Un média aussi prestigieux que « The Economist » a récemment publié un rapport sur la génération des « baby-boomers » une fois arrivés à l’âge de la retraite. On dit que les personnes de plus de 55 ans constituent la « nouvelle génération problématique », car elles entretiennent les mauvaises habitudes de la jeunesse dans la vieillesse imminente qui les attend. Les mauvaises habitudes, en général, sont de boire, de se droguer, de ne pas faire grand-chose d’autre, d’avoir des relations sexuelles, de danser, de manger et donc, en général, d’échapper à la réalité. Il est évident qu’une affirmation aussi forte (celle de « génération problématique ») dépend beaucoup de la latitude où l’on vit et du fait de bénéficier ou non des avantages du premier monde.
Ils donnent l’exemple d’une communauté de « baby-boomers » qui vivent dans une sorte de « resort » où, en Floride et en Caroline du Sud, ils imitent le style de vie qu’un chanteur américain nommé Jimmy Buffett a décrit dans une chanson que je n’avais jamais entendue et qui, apparemment, est très célèbre. Elle s’appelle « Margaritaville » et est l’emblème d’un genre que les encyclopédies définissent comme « l’évasion insulaire ». Pour se comprendre : ne nous énervez pas, car ici, dans la retraite hédoniste, loin des inconforts et des misères du monde, il fait très bon vivre.
Il paraît que tous ces gens (de mon âge) boivent jusqu’à épuisement, multiplient par six le nombre moyen de maladies sexuellement transmissibles et sont dépendants des pilules contre la dysfonction érectile. S’ils ont atteint la soixantaine vivants (c’est-à-dire en couple), ils divorcent désormais (pas ceux de la communauté, mais les « baby-boomers » en général), ils s’inscrivent à des applications de rencontres pour hommes et femmes d’âge mûr et ils attendent l’arrivée de la maladie d’Alzheimer sans penser à la décrépitude.
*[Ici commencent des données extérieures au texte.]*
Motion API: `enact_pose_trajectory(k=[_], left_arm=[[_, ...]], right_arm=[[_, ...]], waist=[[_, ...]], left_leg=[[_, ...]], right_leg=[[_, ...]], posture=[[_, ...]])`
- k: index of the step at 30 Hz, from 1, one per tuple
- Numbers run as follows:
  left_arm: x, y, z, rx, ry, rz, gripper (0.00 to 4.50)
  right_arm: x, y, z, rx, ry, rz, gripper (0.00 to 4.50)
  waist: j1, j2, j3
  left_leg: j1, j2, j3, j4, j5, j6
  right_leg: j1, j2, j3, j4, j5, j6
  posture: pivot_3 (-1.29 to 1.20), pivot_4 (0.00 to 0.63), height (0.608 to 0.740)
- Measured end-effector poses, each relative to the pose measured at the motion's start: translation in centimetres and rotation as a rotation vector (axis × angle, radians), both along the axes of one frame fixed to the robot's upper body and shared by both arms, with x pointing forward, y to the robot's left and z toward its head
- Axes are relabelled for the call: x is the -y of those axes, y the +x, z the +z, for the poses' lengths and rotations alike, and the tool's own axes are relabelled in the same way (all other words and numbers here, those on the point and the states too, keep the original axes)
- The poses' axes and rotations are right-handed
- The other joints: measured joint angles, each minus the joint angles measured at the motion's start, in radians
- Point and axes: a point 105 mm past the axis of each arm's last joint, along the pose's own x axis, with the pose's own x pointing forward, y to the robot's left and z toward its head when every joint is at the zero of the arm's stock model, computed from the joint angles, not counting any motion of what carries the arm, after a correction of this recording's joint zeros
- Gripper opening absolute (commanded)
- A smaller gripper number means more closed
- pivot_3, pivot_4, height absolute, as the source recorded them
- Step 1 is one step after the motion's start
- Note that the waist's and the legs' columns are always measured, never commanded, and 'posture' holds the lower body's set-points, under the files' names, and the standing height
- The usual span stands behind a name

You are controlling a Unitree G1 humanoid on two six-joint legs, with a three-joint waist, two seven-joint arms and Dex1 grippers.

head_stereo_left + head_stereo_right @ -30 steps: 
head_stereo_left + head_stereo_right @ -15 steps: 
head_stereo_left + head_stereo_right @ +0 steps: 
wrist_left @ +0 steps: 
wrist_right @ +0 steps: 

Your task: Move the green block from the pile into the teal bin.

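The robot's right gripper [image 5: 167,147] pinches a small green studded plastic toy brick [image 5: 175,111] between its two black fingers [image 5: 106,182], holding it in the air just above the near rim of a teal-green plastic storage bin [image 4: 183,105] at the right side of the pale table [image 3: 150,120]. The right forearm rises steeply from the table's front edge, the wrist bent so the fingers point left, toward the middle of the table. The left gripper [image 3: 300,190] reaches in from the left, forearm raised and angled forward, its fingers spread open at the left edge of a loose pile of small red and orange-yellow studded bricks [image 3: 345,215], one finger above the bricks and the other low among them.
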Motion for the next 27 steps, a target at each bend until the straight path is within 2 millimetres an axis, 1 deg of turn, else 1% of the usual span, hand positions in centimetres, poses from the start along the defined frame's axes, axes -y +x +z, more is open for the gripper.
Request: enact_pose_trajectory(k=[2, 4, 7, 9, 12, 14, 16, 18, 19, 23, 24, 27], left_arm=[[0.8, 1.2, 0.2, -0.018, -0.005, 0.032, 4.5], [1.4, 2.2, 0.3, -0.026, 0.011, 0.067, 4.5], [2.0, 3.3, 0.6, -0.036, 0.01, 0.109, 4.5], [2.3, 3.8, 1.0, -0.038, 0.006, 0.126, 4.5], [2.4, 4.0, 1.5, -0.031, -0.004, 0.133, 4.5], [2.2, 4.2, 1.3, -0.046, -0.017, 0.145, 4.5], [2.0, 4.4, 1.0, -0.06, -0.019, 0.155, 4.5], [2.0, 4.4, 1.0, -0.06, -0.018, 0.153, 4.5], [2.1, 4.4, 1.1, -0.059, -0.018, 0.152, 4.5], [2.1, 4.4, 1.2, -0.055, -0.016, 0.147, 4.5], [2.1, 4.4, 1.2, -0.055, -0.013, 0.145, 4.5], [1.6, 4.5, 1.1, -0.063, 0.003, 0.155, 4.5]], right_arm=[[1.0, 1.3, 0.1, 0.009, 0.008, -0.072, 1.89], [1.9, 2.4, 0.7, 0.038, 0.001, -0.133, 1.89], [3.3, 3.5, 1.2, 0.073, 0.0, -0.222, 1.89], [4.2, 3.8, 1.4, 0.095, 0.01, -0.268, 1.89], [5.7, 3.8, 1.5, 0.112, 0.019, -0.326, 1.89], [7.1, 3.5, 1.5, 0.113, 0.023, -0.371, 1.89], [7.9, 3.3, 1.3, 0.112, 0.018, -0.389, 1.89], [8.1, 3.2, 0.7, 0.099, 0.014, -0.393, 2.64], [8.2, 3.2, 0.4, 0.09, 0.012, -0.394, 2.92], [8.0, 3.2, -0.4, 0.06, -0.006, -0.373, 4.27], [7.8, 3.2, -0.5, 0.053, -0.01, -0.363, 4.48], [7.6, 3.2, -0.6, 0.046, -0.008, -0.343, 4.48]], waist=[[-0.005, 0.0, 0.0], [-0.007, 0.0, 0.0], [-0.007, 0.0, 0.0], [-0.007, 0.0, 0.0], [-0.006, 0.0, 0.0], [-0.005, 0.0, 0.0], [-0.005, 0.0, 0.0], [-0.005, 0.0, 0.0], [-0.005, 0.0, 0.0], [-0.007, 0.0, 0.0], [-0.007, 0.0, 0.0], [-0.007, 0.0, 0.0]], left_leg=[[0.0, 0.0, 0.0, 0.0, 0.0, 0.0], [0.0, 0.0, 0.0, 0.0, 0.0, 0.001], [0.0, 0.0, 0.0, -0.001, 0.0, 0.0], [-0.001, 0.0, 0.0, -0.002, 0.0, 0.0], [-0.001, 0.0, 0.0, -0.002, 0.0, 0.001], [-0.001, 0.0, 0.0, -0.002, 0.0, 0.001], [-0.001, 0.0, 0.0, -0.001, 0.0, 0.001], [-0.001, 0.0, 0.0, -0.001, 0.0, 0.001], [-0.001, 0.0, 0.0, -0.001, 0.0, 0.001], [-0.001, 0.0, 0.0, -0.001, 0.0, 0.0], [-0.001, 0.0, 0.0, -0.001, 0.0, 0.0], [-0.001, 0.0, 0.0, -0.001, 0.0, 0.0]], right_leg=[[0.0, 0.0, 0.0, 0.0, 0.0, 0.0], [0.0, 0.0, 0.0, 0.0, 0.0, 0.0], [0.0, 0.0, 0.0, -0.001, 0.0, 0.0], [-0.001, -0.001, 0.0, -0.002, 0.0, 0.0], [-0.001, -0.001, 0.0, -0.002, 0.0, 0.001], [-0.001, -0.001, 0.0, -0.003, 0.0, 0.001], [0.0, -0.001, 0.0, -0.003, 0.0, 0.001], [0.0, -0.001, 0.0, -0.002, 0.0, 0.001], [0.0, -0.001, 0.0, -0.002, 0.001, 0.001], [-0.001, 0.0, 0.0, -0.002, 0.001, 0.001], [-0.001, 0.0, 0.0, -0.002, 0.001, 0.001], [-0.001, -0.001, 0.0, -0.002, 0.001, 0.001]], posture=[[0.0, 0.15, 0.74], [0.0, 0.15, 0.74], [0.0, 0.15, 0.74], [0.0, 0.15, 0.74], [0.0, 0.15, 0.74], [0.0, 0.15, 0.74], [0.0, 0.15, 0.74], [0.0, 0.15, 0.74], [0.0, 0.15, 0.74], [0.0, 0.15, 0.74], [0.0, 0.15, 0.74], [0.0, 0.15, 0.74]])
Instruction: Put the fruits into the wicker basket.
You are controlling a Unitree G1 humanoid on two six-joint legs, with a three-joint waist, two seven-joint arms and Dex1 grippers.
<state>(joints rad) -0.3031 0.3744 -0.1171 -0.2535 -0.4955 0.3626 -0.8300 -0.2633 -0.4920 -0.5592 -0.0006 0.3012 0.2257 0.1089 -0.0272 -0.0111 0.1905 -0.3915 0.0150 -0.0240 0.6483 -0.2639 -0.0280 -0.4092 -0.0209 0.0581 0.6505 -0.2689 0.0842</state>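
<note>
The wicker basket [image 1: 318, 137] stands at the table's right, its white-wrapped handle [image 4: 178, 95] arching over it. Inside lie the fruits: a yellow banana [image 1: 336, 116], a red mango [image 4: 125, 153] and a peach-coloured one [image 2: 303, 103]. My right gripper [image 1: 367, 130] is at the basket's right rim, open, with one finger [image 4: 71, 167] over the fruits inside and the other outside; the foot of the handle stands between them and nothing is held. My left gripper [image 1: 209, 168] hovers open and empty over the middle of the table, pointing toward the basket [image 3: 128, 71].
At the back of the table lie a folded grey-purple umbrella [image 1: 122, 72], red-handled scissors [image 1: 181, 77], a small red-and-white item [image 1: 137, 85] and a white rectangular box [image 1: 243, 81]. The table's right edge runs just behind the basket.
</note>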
La vérité est que cette Margaritaville est terrifiante. C’est comme un de ces films de science-fiction où tout le monde vit heureux dans un quartier heureux, sans pleurs, sans chagrin et sans cervelle. Enlevé par une fiction. C’est peut-être une métaphore du monde dans lequel nous vivons. L’idée selon laquelle vivre dans une imitation insensée (et déshumanisée) de la réalité est une option plausible et souhaitable.